Die Angst in den Augen

Es gibt Momente, da möchte man einfach nicht da sein, wo man ist. Weil man zum Beispiel ganz allein ein Kostüm trägt, während alle anderen in normaler Kleidung gekommen sind. Weil man der einzige ohne Geschenk ist. Oder aber, weil man dachte, man schafft es noch über die Schienen bevor der Zug anrollt.

In diesem Falle dachte ich aber eher an den gefürchteten Besuch beim Arzt…

Von gaia-health.com

Oh nein…

 

Anfangs ist ja alles noch in Ordnung. Man geht in die Praxis, und da ist das Wartezimmer mit dem Spielzeug. Man redet mit den Schwestern, während das Kind mit den vielen Spielsachen herumtobt und die anderen Kinder mitspielen. Ich frage mich, ob sie hier schon ahnt, dass etwas nicht stimmt. Die Schwester kommt und sagt “Sie können dann reingehen.”

Man schnappt sich sein Kind, führt es durch die Praxis bis zur Behandlungsraumtür. Plötzliches Klammern am Bein, und der Wunsch hochgehoben zu werden. Kaum, dass man das Zimmer betritt weiten sich die kleinen Augen, und die Angst ist zu sehen.
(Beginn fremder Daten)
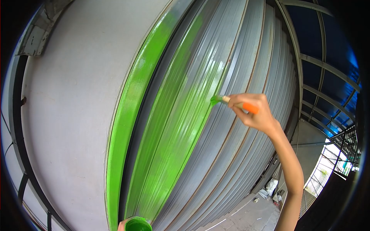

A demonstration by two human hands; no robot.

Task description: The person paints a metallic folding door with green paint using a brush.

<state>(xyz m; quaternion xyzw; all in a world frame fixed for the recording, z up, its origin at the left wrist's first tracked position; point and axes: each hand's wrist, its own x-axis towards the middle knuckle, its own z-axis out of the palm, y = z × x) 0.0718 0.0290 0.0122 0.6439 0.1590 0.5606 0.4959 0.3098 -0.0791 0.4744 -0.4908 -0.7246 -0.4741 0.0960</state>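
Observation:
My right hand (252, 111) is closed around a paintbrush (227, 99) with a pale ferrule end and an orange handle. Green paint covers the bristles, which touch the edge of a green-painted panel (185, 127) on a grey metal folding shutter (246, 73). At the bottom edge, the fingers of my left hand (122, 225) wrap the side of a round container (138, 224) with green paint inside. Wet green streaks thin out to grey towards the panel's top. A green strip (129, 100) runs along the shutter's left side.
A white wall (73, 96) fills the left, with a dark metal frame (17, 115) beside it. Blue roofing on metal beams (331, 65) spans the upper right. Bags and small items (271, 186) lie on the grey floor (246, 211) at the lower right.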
Da ist der Drehstuhl, da die Bücher, die Liege und… oh nein…

Sie wissen nicht genau, was passiert, aber sie wissen: hier wurde mir weh getan. Und niemand hat etwas dagegen getan. Ich will hier raus.

Ich setze meine Tochter auf die Liege, und sie sitzt für 3 Sekunden still, ruft dann “Papa, runter!”, und kaum, dass sie den Boden berührt, beginnt sie zu laufen und sagt “Komm Papa, heim fahren.” Aber es geht nicht, sie muss bleiben. In den folgenden 5 Minuten dehnt sich die Zeit zu einer Ewigkeit. Im kaum abschwellenden Heulen, als ich sie hochhebe, höre ich ungesprochene Vorwürfe: “Ich will nach Hause, lass uns hier schnell weggehen!” “Papa, ich habe Angst, BITTE lass uns gehen.” “Warum hältst Du mich fest, Papa, ich mag nach Hause.” “Können wir wenigstens Mama holen?” “Oh nein, Papa, da ist der Mann der mir weh tut!”

Der Arzt sagt mit, ich solle mich mit Töchterchen auf den Stuhl setzen, es gibt nur eine Spritze, es ist die letzte für die nächsten 5 Jahre, und sie kommt in den Oberarm, damit sich die Kleine festhalten kann. Und als ich mich setze wird das Geheul zu gewaltig. Ich halte mich sowohl an ihr fest, wie sie sich an mir. Und ich höre ihre Stimme durch das Weinen und Schreien.

“Papa, der Mann will mir schon wieder weh tun. Halt ihn auf, Papa! BITTE! Er kommt näher, und er hat so ein spitzes Ding in der Hand, Papa, bitte steh auf, BITTE steh auf, er will mir weh tun, warum hilfst Du mir nicht, Papa beschütz mich doch!”

Ich weiss, dass es gut für sie ist, und ich weiss, dass es das letzte Mal ist, aber ich weiss nicht, ob ich an diesen Moment zurückdenken kann, ohne mich dafür zu schämen. Wenn sie das nächste Mal geimpft wird, wird sie es besser verstehen, und sie wird auch vermutlich nicht mehr wissen, dass Mama und Papa sie fünf Jahre zuvor nicht beschützt haben. Aber ich weiss es. Und ich wünschte mir, ich wüsste es nicht.